**** Data section ****

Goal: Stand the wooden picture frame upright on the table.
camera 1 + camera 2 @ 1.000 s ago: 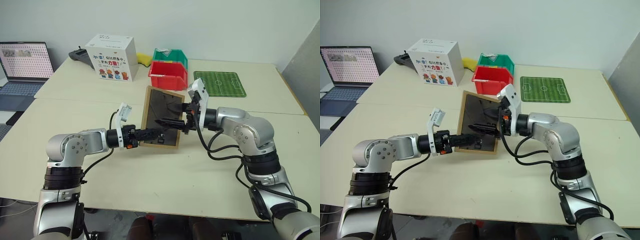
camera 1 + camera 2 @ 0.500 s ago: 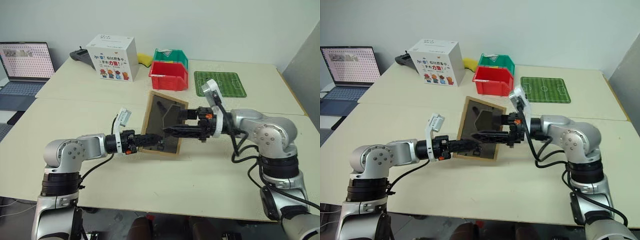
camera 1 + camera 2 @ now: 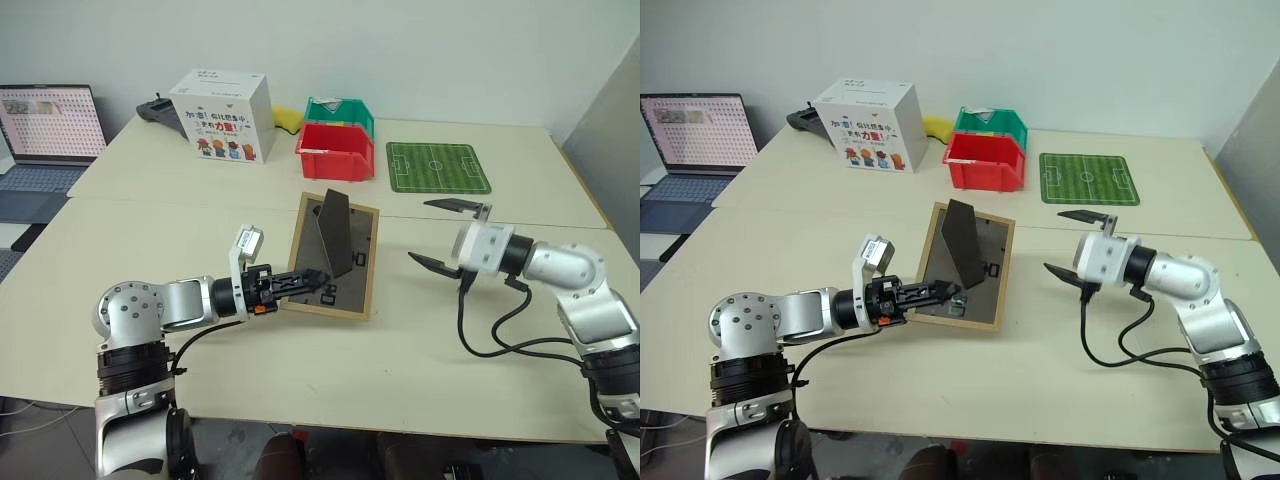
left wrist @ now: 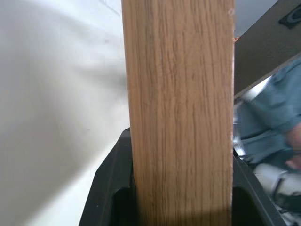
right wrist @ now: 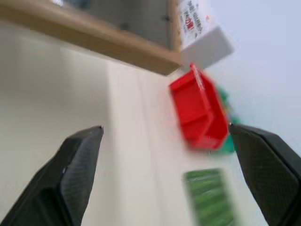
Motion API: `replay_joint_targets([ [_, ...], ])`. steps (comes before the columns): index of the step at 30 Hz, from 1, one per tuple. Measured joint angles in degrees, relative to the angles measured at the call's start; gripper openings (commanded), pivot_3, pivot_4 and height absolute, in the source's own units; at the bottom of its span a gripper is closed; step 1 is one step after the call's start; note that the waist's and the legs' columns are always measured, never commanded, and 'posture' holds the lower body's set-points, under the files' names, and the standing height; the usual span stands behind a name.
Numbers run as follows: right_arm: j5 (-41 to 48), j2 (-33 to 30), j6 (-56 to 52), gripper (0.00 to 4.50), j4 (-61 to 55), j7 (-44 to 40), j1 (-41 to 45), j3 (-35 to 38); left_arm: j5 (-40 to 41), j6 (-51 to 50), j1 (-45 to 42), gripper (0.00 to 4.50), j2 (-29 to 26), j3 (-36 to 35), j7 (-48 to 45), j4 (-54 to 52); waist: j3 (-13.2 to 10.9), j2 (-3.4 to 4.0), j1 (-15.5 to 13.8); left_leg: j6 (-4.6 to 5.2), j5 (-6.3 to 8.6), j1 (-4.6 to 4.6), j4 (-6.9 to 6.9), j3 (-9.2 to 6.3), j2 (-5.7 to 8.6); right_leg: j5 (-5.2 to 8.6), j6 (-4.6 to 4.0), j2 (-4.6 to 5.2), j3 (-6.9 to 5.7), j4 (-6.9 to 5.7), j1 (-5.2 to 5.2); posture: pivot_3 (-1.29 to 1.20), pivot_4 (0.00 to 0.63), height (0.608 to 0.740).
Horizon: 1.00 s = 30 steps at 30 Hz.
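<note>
The left pincer (image 3: pixel 318 276) pinches the lower edge of the frame (image 3: pixel 336 255), which leans back-up just beyond its tips on the counter (image 3: pixel 300 370), stand folded out; likely light, stiff and glass-fragile, best held by its wooden rim, while the right pincer (image 3: pixel 437 233) is spread wide nearby.

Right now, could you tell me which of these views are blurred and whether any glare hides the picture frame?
Right wrist view: motion-smeared, the red bin and green mat streaked. Left wrist view: the wooden picture frame sharp with clear grain, background soft. Head views: evenly lit, no glare on the frame, soft shadow on the table beneath it.
</note>
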<state>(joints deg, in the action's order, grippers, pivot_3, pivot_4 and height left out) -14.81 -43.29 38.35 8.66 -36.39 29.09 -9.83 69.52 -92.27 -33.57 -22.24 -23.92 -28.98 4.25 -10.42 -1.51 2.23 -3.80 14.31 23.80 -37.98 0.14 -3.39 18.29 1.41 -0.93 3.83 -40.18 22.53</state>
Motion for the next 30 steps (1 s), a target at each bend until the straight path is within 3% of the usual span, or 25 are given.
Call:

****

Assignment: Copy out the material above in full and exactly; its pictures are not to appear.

Written solution:
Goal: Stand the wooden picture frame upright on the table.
camera 1 + camera 2 @ 1.000 s ago: 
camera 1 + camera 2 @ 0.500 s ago: 
camera 1 + camera 2 @ now: 
left wrist @ now: 
right wrist @ now: 
Motion API: `replay_joint_targets([ [_, ...], ])`. steps (comes before the columns): index of the step at 30 Hz, from 1, one per tuple. Measured joint angles in degrees, relative to the angles measured at the call's start; gripper openings (commanded), pivot_3, pivot_4 and height absolute, in the source's own units; at the bottom of its span a gripper is closed; step 1 is one step after the call's start; note that the waist's and the legs' columns are always measured, never commanded, and 'posture' holds the lower body's set-points, under the files' names, and the standing height; the usual span stands behind a name.
Numbers run as follows: right_arm: j5 (-41 to 48), j2 (-33 to 30), j6 (-56 to 52), gripper (0.00 to 4.50), j4 (-61 to 55), j7 (-44 to 40), j1 (-41 to 45), j3 (-35 to 38); left_arm: j5 (-40 to 41), j6 (-51 to 50), j1 (-45 to 42), gripper (0.00 to 4.50), j2 (-29 to 26), j3 (-36 to 35), j7 (-48 to 45), j4 (-54 to 52); waist: j3 (-13.2 to 10.9), j2 (-3.4 to 4.0), j1 (-15.5 to 13.8); left_leg: j6 (-4.6 to 5.2), j5 (-6.3 to 8.6), j1 (-4.6 to 4.6), j4 (-6.9 to 6.9), j3 (-9.2 to 6.3), j2 (-5.7 to 8.6); right_leg: j5 (-5.2 to 8.6), j6 (-4.6 to 4.0), j2 (-4.6 to 5.2), j3 (-6.9 to 5.7), j4 (-6.9 to 5.7), j1 (-5.2 to 5.2); posture: pivot_3 (-1.29 to 1.20), pivot_4 (0.00 to 0.63), height (0.608 to 0.740).
Horizon: 1.00 s = 30 steps at 30 Hz.
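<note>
The left pincer (image 3: pixel 318 276) pinches the lower edge of the frame (image 3: pixel 336 255), which leans back-up just beyond its tips on the counter (image 3: pixel 300 370), stand folded out; likely light, stiff and glass-fragile, best held by its wooden rim, while the right pincer (image 3: pixel 437 233) is spread wide nearby.

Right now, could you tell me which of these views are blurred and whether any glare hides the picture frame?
Right wrist view: motion-smeared, the red bin and green mat streaked. Left wrist view: the wooden picture frame sharp with clear grain, background soft. Head views: evenly lit, no glare on the frame, soft shadow on the table beneath it.
</note>
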<state>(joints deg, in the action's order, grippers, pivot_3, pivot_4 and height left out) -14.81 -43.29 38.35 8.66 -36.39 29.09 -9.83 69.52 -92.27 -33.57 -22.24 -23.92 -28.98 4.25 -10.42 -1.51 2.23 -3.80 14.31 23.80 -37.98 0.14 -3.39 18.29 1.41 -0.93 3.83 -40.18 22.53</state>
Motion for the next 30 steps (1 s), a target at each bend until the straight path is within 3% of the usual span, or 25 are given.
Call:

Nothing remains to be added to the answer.